For 2 Months I have:

-Run at least 4 times a week.  Sometimes More. Sometimes miles. Sometimes all out sprints.
-I only ate Jalapeno Chips for 2 weeks straight. All Meals. Decided I better give 'em up for Lent.
-I have literally survived only on: Chili Cheese Dip, Break & Bake Cookies, Cheerios, PB&J, Frozen Pizza, lollipops, and starlight mints (which up until 2mo ago- I wouldn't ingest anything mint)
-I passed the hours by watching VH1's Reality TV Shows, CSI Marathons, and House Marathons
-For 2 weeks straight I only listened to Michael Jackson's Black or White. It was the only song I could find that didn't remind me of anything else. I officially have every version and cover of it.
-Avoided all things orange. Minus the Orange Juice I used to add tequila to on an almost nightly basis. 
-Prayed. Every.Single.Day. Sometimes All Day. 

Things I've Learned in 2 Months (that I probably always knew):

-I'm not broken. I'm not in repair. There's nothing wrong with me. There never was. 
-I can't save everyone. I can try. I will try. But not everyone feels they need to be saved. Some would rather let the mountains of life fall over them rather than grab onto my hand. That's their choice- not my doing. 
-Nova takes after me. She's Crazy and Quirky. I'm Crazy and Quirky. I wouldn't have it any other way- and neither would You.
-Know Your Allies. A heart is too sacred to leave it in the hands of others. Some are thick as thieves and suddenly your ears will hear how lovely your name sounds on their lips right before a lie or two spills out of their mouth. 
-Running away never solved anything. I'm glad I stayed still.
-I ramble when I'm nervous and then never remember what was said. 
-When my mind is cloudy and full- I make mistakes.
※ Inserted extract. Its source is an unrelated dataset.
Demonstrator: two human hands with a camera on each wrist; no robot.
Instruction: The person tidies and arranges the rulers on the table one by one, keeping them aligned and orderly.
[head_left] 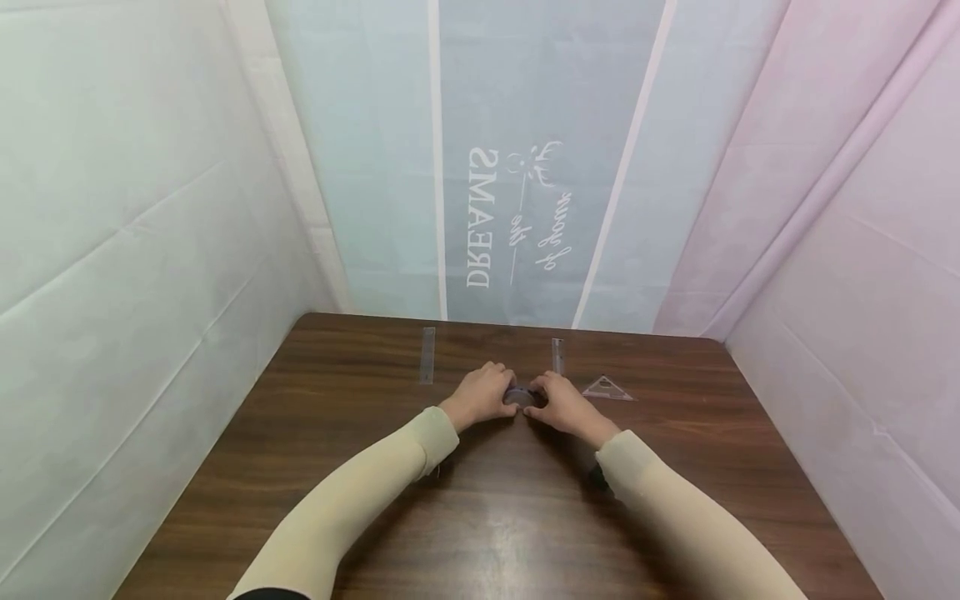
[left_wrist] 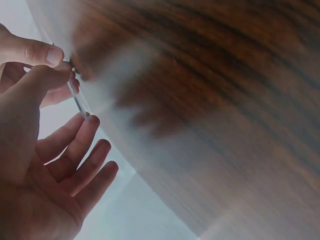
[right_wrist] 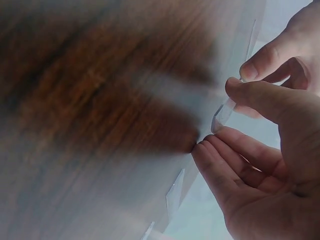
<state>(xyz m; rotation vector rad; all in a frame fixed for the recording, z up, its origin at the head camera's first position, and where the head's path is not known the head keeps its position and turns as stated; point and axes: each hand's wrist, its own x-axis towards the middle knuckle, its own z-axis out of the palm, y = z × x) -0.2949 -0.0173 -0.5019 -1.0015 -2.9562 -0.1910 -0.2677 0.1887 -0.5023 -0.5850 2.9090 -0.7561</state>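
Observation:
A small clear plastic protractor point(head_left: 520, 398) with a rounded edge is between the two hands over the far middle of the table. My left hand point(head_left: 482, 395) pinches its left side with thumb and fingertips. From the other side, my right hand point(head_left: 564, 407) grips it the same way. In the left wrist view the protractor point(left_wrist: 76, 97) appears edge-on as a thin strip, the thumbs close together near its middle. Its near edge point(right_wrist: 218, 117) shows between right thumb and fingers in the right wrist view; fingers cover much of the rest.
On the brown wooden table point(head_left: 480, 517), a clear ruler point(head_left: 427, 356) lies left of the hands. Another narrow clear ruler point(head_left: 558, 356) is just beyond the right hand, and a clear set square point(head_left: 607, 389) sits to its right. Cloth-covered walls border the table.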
I fuck up. Sometimes catastrophically. So far- I've been able to fix what I've done. Other times- my head barely reaches the surface. Thankfully- I've survived. This time.
-I turn heads. I should never allow myself to feel worthless, unnoticed, unwanted, or unloved again. Because that isn't true. I haven't made it 6 years with that type of mindset, and I won't make it another 6 if I continue on that way. 
-Timelines shouldn't exist. People shouldn't have them. I shouldn't have them. There is no set time frame for feelings, dreams, or life. My dreams will come true... just maybe not exactly when I wanted them to. 
-Accept. Adapt. Overcome. These are the only stages I've allowed myself to go through. I will not mourn. I will not grieve. I will not get angry. That's not how I operate- and there's nothing wrong with that. 
-In the pain there is healing.
-Although it may be painful, you know that Only Time Will Tell. 

More recently...

Every morning I wake up and play this song on repeat until I'm ready to take on my day. "I'm Alive" -Kenny Chesney and Dave Matthews. Sometimes I sing along, sometimes I just read over the lyrics, and other times I find myself repeating the chorus throughout my day. I don't think I'm the only one who should take these lyrics to heart. "I'm alive and well. And today you know that's good enough for me. Breathing in and out's a blessing- Can't You See?" I don't need to set off fireworks, parachute out of planes, play with fire, or wrestle dragons every day to live my life. Just breathing is a blessing and something I'm thankful for. At first I felt guilty for sitting on the porch listening to the waterfall, or walking along the beach looking at the moon. But then I realized that these things bring me an even stronger feeling of being alive than the short lived adrenaline rush I thought I needed in my life. Listen. Absorb. Learn.